Exercise aim: Below, find the line containing "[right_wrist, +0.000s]" and the line containing "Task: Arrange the"; reproduce exactly those two and every line between them, omitting pictures.

Stored items from a collection:

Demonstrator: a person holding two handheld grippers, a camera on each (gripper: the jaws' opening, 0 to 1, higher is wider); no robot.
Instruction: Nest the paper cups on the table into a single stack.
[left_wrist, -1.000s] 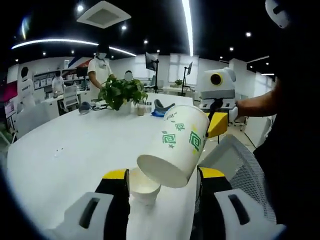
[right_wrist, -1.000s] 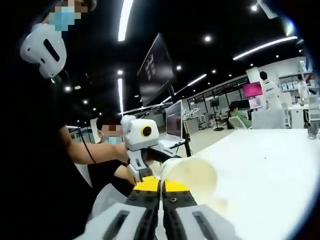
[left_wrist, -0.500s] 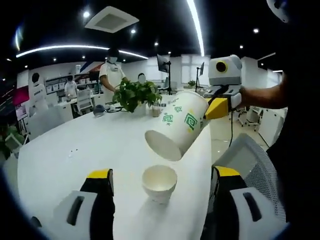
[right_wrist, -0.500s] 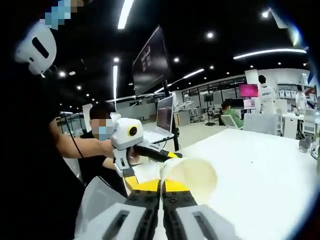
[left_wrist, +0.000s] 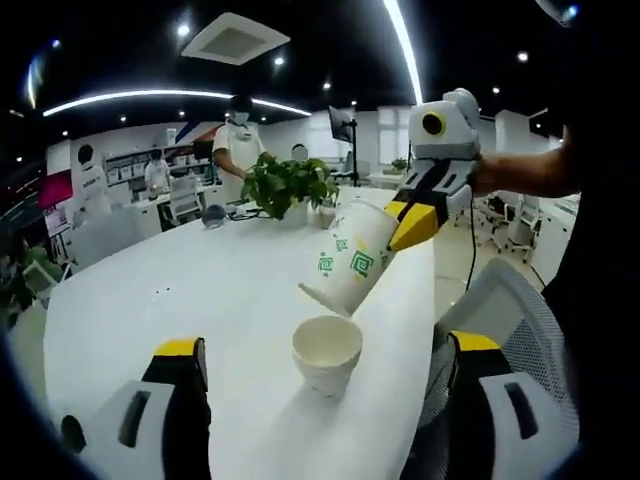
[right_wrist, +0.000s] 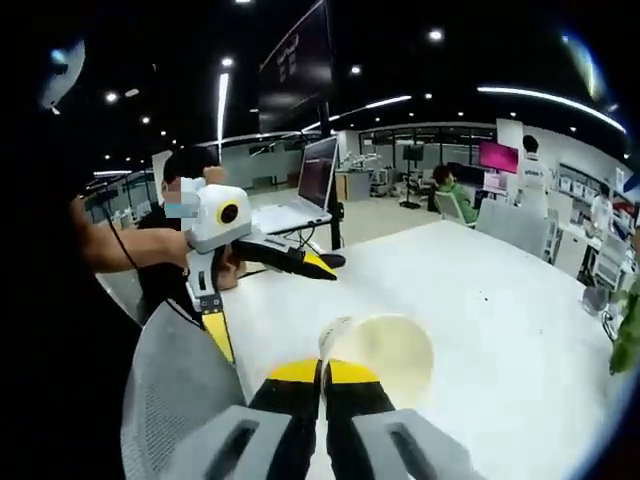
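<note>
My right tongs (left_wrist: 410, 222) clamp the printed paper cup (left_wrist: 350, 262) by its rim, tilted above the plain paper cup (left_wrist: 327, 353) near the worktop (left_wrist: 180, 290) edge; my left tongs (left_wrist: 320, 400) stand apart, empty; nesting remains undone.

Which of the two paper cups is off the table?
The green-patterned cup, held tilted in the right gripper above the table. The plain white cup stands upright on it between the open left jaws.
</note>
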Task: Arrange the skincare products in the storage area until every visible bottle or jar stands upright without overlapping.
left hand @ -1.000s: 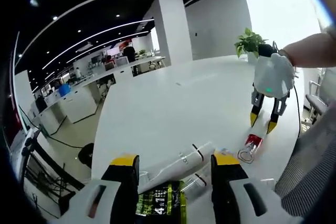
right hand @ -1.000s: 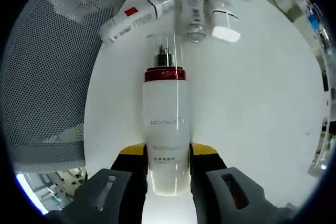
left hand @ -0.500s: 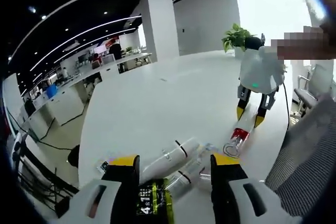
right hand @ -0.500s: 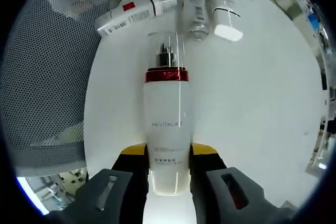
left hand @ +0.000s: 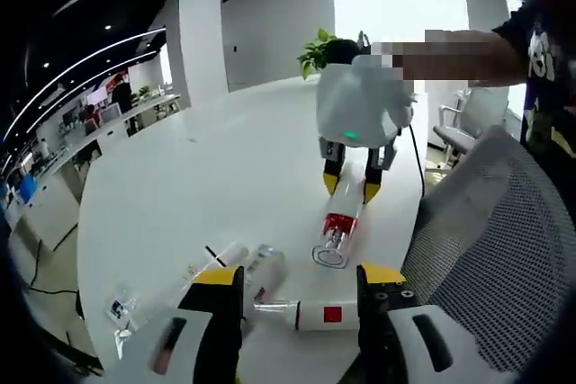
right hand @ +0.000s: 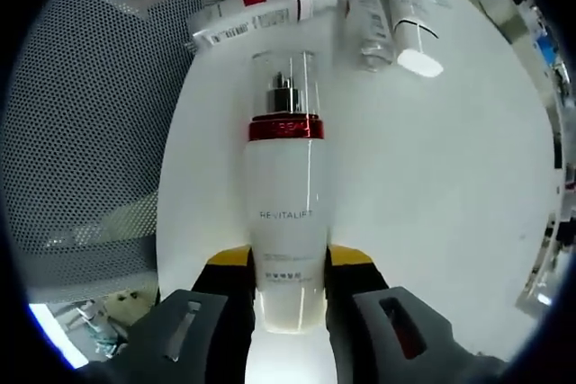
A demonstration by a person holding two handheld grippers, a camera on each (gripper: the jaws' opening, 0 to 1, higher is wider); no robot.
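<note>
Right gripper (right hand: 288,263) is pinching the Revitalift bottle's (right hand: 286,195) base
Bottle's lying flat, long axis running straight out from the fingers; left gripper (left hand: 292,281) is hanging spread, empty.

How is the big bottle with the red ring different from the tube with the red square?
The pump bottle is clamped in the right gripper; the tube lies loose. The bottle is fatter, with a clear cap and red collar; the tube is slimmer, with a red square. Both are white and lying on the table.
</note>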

Response:
[right_wrist, +0.000s] 
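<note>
My right tongs (left_wrist: 410, 222) clamp the printed paper cup (left_wrist: 350, 262) by its rim, tilted above the plain paper cup (left_wrist: 327, 353) near the worktop (left_wrist: 180, 290) edge; my left tongs (left_wrist: 320, 400) stand apart, empty; nesting remains undone.

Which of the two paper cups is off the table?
The green-patterned cup, held tilted in the right gripper above the table. The plain white cup stands upright on it between the open left jaws.
</note>
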Task: Arrange the skincare products in the storage area until every visible bottle or jar stands upright without overlapping.

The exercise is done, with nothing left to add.